Dogs with a PDA, but without heart failure, will very likely appear normal to their owners and will not have any apparent welfare problems at that time. An owner might be able to detect an abnormally strong heart beat if feeling their dog’s chest. Examination with a stethoscope often reveals a heart murmur and this is commonly the way in which the disease is first detected when puppies are taken for their first vaccinations or check up. Murmurs are caused by abnormally turbulent blood flow. With PDA the murmur is a very characteristic, continuous type called a “machinery” murmur which is heard best with the stethoscope positioned in the left axila (arm pit) (Hall et al 2003, Brooks 2006, Brownlie et al 2010).

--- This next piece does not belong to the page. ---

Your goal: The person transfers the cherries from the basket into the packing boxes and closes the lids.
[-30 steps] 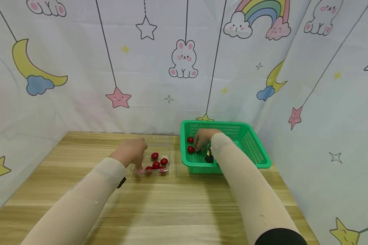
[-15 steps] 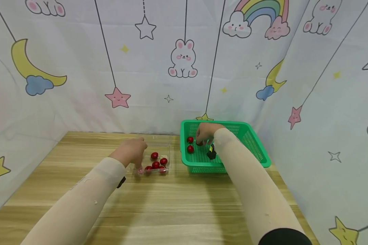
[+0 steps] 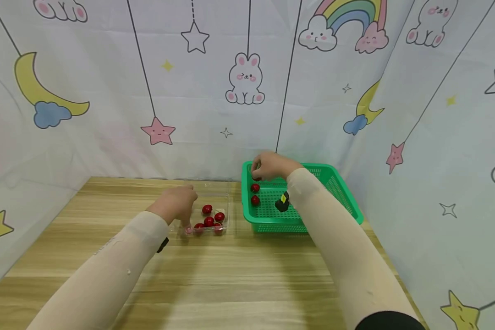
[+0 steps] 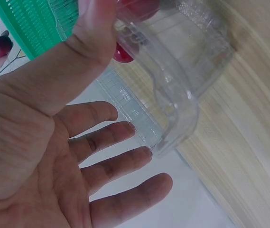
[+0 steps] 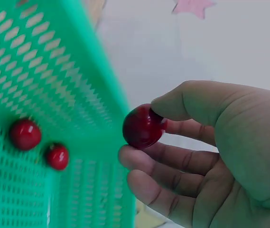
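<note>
Currently the right hand (image 5: 222,142), fingers part-curled, pinches a cherry (image 5: 142,127).

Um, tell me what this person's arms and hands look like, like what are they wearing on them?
The left hand and right hand are bare. A plain cream left sleeve and matching right sleeve reach the wrists, with small raised flecks. A black band crosses the right arm; a small black device with a yellow mark sits at that wrist.
</note>
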Motion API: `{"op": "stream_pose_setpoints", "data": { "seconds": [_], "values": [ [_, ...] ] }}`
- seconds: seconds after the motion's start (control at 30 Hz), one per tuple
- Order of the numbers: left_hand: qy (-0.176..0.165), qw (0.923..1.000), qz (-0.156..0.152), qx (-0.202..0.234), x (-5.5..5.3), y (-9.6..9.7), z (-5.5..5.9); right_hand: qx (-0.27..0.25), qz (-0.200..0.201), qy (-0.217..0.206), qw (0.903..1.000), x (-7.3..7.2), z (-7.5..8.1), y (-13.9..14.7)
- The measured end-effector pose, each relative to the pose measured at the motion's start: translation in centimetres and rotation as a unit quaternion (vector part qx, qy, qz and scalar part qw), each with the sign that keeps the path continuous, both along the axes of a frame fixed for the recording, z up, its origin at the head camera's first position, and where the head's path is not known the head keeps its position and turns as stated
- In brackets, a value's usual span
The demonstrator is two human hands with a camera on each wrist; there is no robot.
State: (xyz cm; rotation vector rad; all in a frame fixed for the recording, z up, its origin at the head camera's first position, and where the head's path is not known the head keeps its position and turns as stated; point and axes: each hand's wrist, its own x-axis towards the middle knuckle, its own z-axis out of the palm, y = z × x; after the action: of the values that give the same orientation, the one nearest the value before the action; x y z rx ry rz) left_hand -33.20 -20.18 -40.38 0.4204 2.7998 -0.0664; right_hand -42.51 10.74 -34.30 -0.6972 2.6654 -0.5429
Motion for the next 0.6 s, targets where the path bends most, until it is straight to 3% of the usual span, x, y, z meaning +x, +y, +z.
{"op": "stream_pose_setpoints", "data": {
  "seconds": [0.23,0.47,0.6],
  "values": [
    [0.005,1.0,-0.002,0.004,0.1,-0.1,-0.1,0.026,0.049,0.058,0.9968,2.2,0.7,-3.6],
    [0.005,1.0,-0.008,-0.003,0.1,-0.1,0.0,0.023,0.102,0.053,0.9931,4.6,-0.8,-7.4],
    [0.004,1.0,-0.008,-0.001,0.0,-0.2,0.0,0.05,0.134,0.065,0.9877,5.7,-2.0,-9.4]
  ]
}}
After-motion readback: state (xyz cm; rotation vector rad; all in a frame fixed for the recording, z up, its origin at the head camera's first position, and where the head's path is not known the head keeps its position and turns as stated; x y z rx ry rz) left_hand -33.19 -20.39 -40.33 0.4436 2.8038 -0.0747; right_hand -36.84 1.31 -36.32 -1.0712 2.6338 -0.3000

Female dogs are about three times more likely to have a PDA than males (Patterson 1971, Van Israël et al 2002, Hall et al 2003, Oliveira et al 2011). Why this is the case is not understood.

Most authors suggest that, without treatment, nearly all dogs with PDA rapidly deteriorate into heart failure and that few survive well into maturity without heart failure (Patterson et al 1971; Kittleson 1998; Hall et al 2003; Stafford Johnson 2006). Eyster et al (1976) found that 64% of affected dogs died within one year of examination. However, Van Israël et al (2002) found a greater proportion of adult dogs with PDA but without overt signs of heart failure. This may have been because of their sample being biased in that those with heart failure had died or had not been referred (Van Israël et al 2002).

Various treatments are available to close the abnormal vessel including chest surgery to ligate it (tie it off), or interventional catheterisation closure, in which a catheter is put into a peripheral artery and threaded through to the ductus arteriosus for placement of devices to block it off (eg coils, Nit occluders, or Amplatzer occluders depending on the size of the shunt [Stafford Johnson 2006]). The latter procedure is far less invasive than chest surgery. Dogs in heart failure will need medication and to be stabilised, if possible, prior to any treatment to close the vessel (Stafford Johnson 2006).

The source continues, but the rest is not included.